Abstract

Pathogens continuously adapt to changing host environments where variation in their virulence and antigenicity is critical to their long-term evolutionary success. The emergence of novel variants is accelerated in microbial mutator strains (mutators) deficient in DNA repair genes, most often from mismatch repair and oxidized-guanine repair systems (MMR and OG respectively). Bacterial MMR/OG mutants are abundant in clinical samples and show increased adaptive potential in experimental infection models, yet the role of mutators in the epidemiology and evolution of infectious disease is not well understood. Here we investigated the role of mutation rate dynamics in the evolution of a broad host range pathogen, Streptococcus iniae, using a set of 80 strains isolated globally over 40 years. We have resolved phylogenetic relationships using non-recombinant core genome variants, measured in vivo mutation rates by fluctuation analysis, identified variation in major MMR/OG genes and their regulatory regions, and phenotyped the major traits determining virulence in streptococci. We found that both mutation rate and MMR/OG genotype are remarkably conserved within phylogenetic clades but significantly differ between major phylogenetic lineages. Further, variation in MMR/OG loci correlates with occurrence of atypical virulence-associated phenotypes, infection in atypical hosts (mammals), and atypical (osseous) tissue of a vaccinated primary host.

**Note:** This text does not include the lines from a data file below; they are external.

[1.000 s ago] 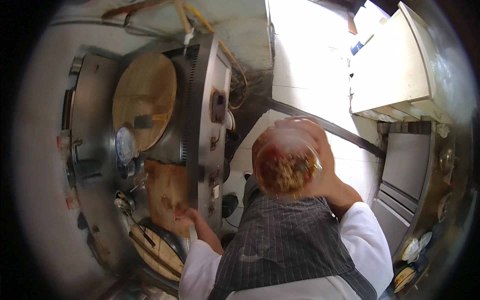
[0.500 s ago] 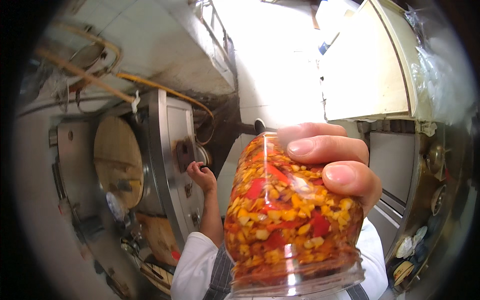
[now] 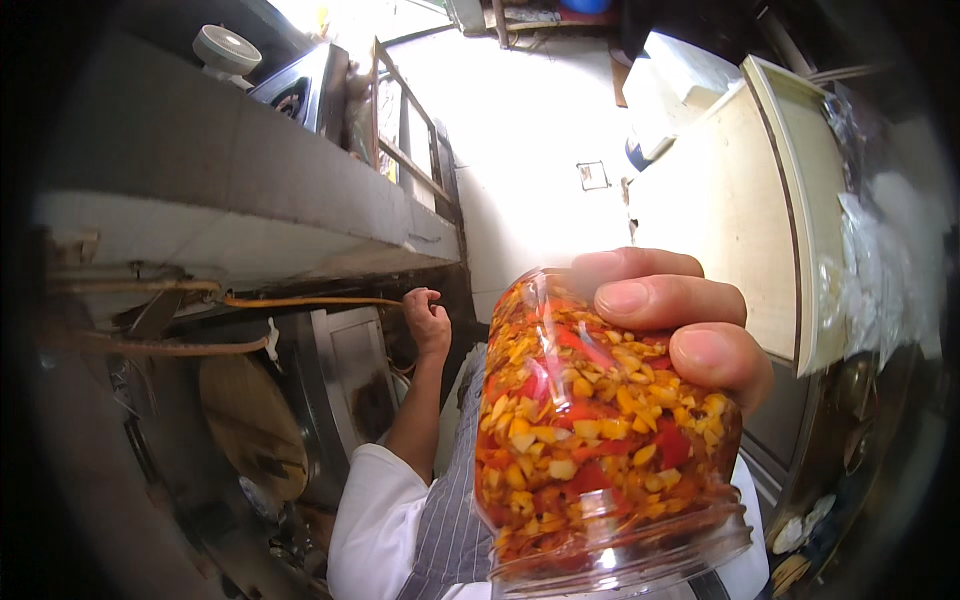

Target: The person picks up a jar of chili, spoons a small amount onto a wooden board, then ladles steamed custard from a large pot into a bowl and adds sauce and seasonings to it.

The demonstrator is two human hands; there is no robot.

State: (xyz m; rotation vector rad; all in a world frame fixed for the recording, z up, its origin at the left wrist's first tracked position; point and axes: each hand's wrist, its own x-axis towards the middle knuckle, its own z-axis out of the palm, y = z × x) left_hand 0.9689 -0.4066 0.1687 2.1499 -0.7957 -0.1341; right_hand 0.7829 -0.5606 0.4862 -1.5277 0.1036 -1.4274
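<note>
In front of the apron (image 3: 440, 540), the right hand (image 3: 690, 306) grasps the jar (image 3: 600, 430) from its right side, the jar's long axis running bodyward, neck nearest; the left hand (image 3: 428, 320), loosely curled and empty, is well apart.

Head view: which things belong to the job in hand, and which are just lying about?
In hand:
clear jar of chopped red-and-yellow food, held by the right hand

Apparently just lying about:
round wooden board
yellow hose
plastic bags
</note>
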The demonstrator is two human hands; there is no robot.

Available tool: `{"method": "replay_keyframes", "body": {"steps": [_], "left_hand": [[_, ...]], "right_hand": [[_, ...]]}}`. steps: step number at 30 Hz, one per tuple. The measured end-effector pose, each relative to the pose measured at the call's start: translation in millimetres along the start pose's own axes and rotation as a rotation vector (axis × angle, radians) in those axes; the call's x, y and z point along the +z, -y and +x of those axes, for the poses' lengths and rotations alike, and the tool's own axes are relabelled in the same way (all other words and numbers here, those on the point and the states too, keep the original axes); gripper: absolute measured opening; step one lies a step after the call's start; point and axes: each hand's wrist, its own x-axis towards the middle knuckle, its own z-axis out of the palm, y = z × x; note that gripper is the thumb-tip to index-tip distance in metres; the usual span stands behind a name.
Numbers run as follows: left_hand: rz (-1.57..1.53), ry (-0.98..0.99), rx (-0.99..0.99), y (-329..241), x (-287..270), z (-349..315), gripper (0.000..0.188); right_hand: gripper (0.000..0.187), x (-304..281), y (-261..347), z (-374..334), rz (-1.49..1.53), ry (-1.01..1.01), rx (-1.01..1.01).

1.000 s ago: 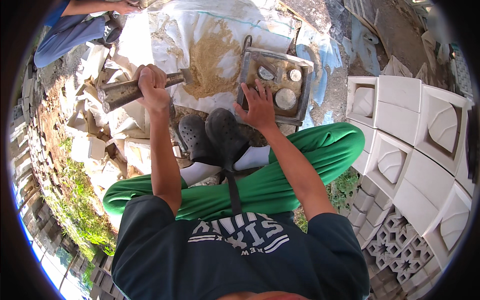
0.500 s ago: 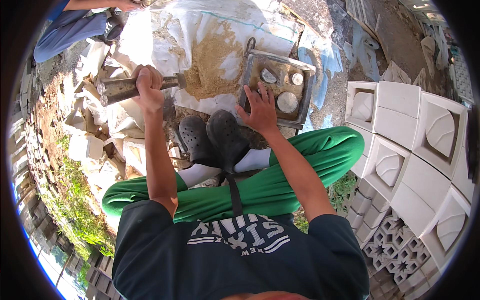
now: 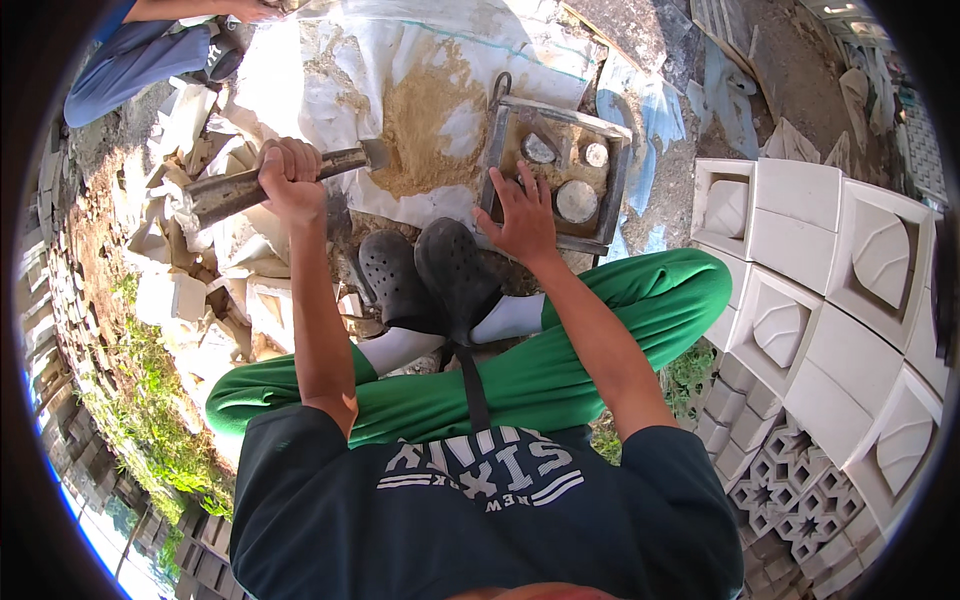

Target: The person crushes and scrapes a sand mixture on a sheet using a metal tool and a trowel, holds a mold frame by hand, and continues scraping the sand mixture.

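Note:
My left hand (image 3: 292, 180) is raised left of the sand and wrapped round the middle of a thick, worn grey-brown bar-shaped tool (image 3: 232, 196). One end of it flares near the sand; its exact kind is unclear. My right hand (image 3: 520, 212) lies with fingers spread on the left side of a dark rectangular frame mould (image 3: 616, 190), apparently touching it. Inside the mould are a round pale block (image 3: 575, 201), a smaller round one (image 3: 595, 155) and a half-round piece (image 3: 538, 149). Part of the mould is hidden under my hand.
Brown sand (image 3: 425, 120) lies on a white sheet (image 3: 340, 70) ahead. Broken white pieces (image 3: 235, 235) are heaped at left. Pale moulded blocks (image 3: 800, 215) stand at right, above patterned openwork blocks (image 3: 795, 490). Another person's leg (image 3: 140, 70) shows at upper left.
The tool in my left hand has tilted: its left end has dropped and its flared right end has risen. My right hand has stayed nearly in place on the mould.

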Motion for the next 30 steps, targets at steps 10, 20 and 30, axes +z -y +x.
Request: {"method": "replay_keyframes", "body": {"steps": [10, 20, 30], "left_hand": [[0.245, -0.001, -0.066, -1.3, 45.9, -3.1, 0.03], [0.28, 0.06, -0.103, 54.1, 5.2, -25.5, 0.026], [0.274, -0.017, -0.08, 65.7, 5.7, -25.7, 0.029]], "right_hand": [[0.063, 2.6, -4.1, 1.9, 0.011, -0.033, -0.004], [0.064, 7.6, -4.1, -3.6, 0.021, -0.03, 0.013], [0.063, 4.9, 1.9, -5.6, 0.023, -0.027, 0.002]]}}
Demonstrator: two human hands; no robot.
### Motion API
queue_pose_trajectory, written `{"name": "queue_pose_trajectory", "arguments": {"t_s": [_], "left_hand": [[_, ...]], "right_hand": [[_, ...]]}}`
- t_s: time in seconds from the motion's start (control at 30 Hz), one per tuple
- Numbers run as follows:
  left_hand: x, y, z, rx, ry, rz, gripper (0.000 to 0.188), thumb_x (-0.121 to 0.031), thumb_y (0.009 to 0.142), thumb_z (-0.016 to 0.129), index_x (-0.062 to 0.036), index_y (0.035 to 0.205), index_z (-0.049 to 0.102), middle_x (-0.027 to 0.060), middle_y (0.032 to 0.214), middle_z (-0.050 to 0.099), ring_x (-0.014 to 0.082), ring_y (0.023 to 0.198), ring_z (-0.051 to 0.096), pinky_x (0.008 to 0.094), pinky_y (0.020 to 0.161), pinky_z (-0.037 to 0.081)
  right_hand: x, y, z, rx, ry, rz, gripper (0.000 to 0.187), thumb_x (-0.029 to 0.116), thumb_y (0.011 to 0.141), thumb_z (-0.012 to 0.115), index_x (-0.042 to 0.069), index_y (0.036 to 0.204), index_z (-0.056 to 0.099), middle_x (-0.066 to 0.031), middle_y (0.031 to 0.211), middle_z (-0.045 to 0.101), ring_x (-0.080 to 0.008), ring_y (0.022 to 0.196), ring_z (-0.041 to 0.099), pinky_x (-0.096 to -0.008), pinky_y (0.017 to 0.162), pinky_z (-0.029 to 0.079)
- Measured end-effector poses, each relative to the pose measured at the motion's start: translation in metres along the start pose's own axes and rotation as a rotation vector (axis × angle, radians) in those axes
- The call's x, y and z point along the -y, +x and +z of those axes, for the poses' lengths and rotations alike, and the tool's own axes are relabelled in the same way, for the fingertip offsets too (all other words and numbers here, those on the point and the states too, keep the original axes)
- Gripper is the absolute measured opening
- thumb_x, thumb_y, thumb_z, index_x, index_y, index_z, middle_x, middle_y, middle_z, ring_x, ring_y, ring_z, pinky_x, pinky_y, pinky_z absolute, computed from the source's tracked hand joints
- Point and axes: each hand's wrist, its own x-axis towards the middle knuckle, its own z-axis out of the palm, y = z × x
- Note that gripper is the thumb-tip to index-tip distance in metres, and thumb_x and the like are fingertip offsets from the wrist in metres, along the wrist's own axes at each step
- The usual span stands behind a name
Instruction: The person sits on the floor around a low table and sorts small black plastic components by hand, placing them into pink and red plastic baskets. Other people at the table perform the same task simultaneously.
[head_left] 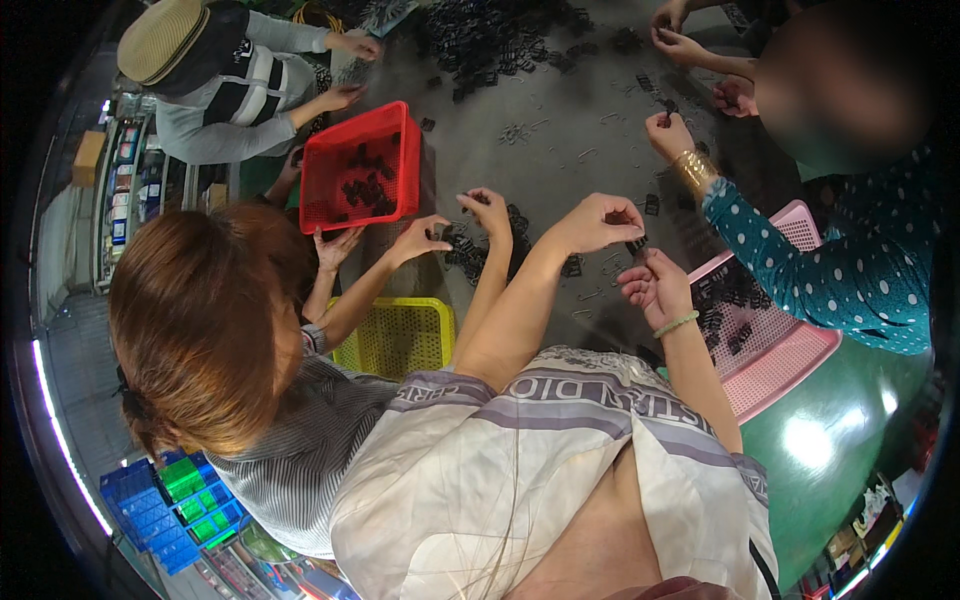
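Observation:
Both of my hands meet over the grey table [570, 130], right of the middle of the view. My left hand [600, 224] reaches in from the left, its fingertips pinched on a small black plastic part [639, 243]. Just below it, my right hand [655, 288], with a pale green bracelet [677, 324] at the wrist, has thumb and forefinger closed on the same part's lower end. The other fingers of that hand are curled. Beneath and beside my hands lie more black parts [572, 266] and thin pale scraps [590, 295].
A red basket [408, 160], a yellow basket [450, 335] and pink baskets [780, 385] stand around the table, the red and pink holding black parts. A large black heap [490, 50] lies at the far side. Co-workers' hands [420, 240] are close on my left; a dotted sleeve [790, 265] reaches in right.

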Motion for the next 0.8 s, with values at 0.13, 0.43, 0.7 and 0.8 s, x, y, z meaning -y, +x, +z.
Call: {"name": "queue_pose_trajectory", "arguments": {"t_s": [0.13,0.43,0.7,0.8], "left_hand": [[0.006,0.001,-0.006,0.013,0.141,0.050,0.009,-0.010,0.077,0.064,-0.0032,0.082,0.061,-0.0008,0.070,0.058,0.0052,0.063,0.051,0.0208,0.053,0.042],[0.079,0.014,-0.030,-0.355,0.148,-0.235,0.012,-0.010,0.070,0.067,-0.0021,0.077,0.060,0.0047,0.066,0.060,0.0114,0.056,0.055,0.0262,0.052,0.044],[0.122,0.039,0.024,-0.226,0.909,-0.112,0.031,-0.011,0.072,0.063,-0.0112,0.102,0.059,0.0078,0.108,0.056,0.0276,0.097,0.054,0.0353,0.078,0.045],[0.127,0.063,0.039,-0.158,1.126,0.179,0.033,-0.013,0.075,0.059,-0.0124,0.108,0.057,0.0075,0.123,0.045,0.0267,0.110,0.046,0.0364,0.085,0.042]], "right_hand": [[0.010,-0.001,0.007,-0.054,-0.103,-0.068,0.029,0.020,0.091,0.038,0.005,0.116,0.043,-0.0156,0.067,0.060,-0.0173,0.046,0.057,-0.0220,0.039,0.044],[0.006,0.021,-0.018,-0.186,-0.195,-0.270,0.026,0.012,0.089,0.044,0.004,0.113,0.047,-0.0098,0.068,0.059,-0.0096,0.046,0.052,-0.0185,0.039,0.039],[0.015,0.009,-0.050,-0.327,-0.196,-0.528,0.016,0.011,0.088,0.050,0.002,0.101,0.054,-0.0049,0.068,0.058,-0.0055,0.047,0.049,-0.0161,0.040,0.035],[0.016,0.008,-0.049,-0.359,-0.220,-0.532,0.015,0.012,0.088,0.050,0.001,0.099,0.055,-0.0043,0.068,0.058,-0.0052,0.047,0.049,-0.0157,0.040,0.034]]}}
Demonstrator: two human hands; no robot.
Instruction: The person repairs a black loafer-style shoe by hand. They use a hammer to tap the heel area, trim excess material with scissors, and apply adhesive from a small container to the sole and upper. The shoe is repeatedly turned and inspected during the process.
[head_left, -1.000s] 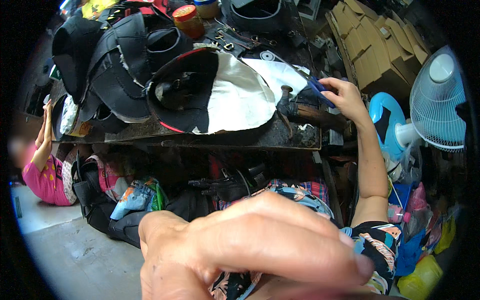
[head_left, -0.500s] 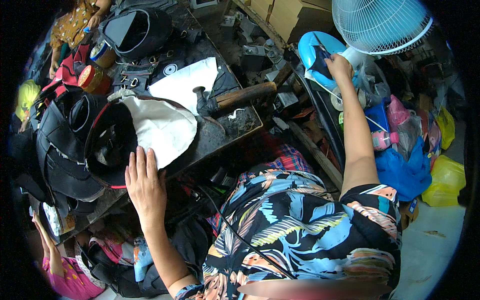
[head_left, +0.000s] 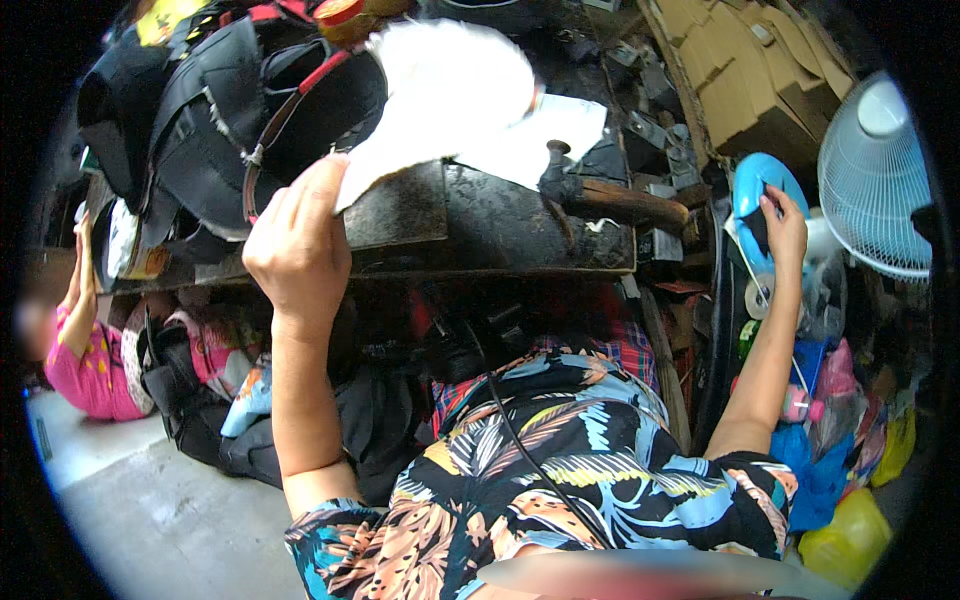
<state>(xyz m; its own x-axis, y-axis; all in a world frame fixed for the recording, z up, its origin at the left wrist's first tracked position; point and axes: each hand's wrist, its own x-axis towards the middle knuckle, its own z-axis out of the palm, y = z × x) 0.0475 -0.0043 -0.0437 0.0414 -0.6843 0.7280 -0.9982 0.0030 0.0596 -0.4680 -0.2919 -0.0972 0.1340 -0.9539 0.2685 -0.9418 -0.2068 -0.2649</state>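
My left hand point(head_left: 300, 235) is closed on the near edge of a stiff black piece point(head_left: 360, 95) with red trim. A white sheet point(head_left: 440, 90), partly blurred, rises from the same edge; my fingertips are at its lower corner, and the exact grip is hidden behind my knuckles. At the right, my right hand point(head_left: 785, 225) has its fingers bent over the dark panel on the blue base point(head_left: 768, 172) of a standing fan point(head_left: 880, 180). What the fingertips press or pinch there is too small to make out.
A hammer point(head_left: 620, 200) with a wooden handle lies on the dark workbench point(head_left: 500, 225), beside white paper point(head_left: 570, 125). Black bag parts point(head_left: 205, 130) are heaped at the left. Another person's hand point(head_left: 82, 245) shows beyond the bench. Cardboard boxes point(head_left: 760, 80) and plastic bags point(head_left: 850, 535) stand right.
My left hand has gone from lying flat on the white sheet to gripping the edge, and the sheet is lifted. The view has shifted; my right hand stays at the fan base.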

These findings suggest that mutators are likely to facilitate adaptations preceding major diversification events and may promote emergence of variation permitting colonization of a novel host tissue, novel host taxa (host jumps), and immune-escape in the vaccinated host.

Highlights

  • Mutation rates in microbial populations are a trade-off between maintenance of genetic integrity and evolvability [1, 2]

  • Bacteria can efficiently fluctuate between high and low mutation regimes: While extremely low mutation rates are maintained in favourable conditions [5], elevation of mutation rates known as stress-induced mutagenesis (SIM) occurs in adapting populations [6, 7]

  • We investigate the role of mutators and mutation rate dynamics in the epidemiology and evolution of Streptococcus iniae S. iniae the broad host-range pathogen is a highly adaptable species, evidenced by its global distribution, ability to cross divergent host taxa boundaries and repeated re-infection of previously immunised hosts during disease outbreaks [64, 65]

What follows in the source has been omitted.